В это время, натянув вожжи, извозчик во всю глотку завопил: – Тп-р-р-у-у! Ро-д-е-е-м-м-ы-е! Приехали, барин, – обернувшись, уже спокойно произнес он.
Не успел он подойти к дверям, как услышал за спиной:
– Н-н-о-о! Ми-и-л-а-и-и!
«Черт горластый!» – только поднял руку, чтоб постучать, как дверь приоткрылась и высунулась голова старого, больного, хромого и прочая, и прочая… лакея.
– Пожар? Ась? – глядел он сквозь Рубанова слезящимися глазами.
– Всего лишь наводнение, – отстранил старичка.
Навстречу ему летел молодой лакей.
– Как прикажете доложить? О-о-о! Ваше благородие! – заорал тот, пожалуй погромче извозчика.

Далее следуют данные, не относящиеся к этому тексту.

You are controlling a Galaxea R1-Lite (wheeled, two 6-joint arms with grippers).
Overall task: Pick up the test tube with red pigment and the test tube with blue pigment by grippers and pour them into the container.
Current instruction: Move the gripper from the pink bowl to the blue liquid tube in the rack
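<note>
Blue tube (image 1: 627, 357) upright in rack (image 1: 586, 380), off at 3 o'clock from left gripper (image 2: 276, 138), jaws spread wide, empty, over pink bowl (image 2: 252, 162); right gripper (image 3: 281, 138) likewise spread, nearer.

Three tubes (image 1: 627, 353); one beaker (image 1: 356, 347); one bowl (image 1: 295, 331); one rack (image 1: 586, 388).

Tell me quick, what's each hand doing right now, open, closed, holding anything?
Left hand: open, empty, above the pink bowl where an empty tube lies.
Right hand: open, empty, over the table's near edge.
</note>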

«Чего они сегодня вопят все?» Докладывать, разумеется, не пришлось. Сверху уже спускался, расставив руки для объятий, князь Петр, а за его спиной стояла и с тревогой глядела на Рубанова, тиская в руках платочек, Катерина Голицына.
– Милый Рубанов! Друг мой! Живы и здоровы… Слава Богу! – на ходу говорил князь и, подойдя, крепко обнял Максима, прижимая его к своей груди.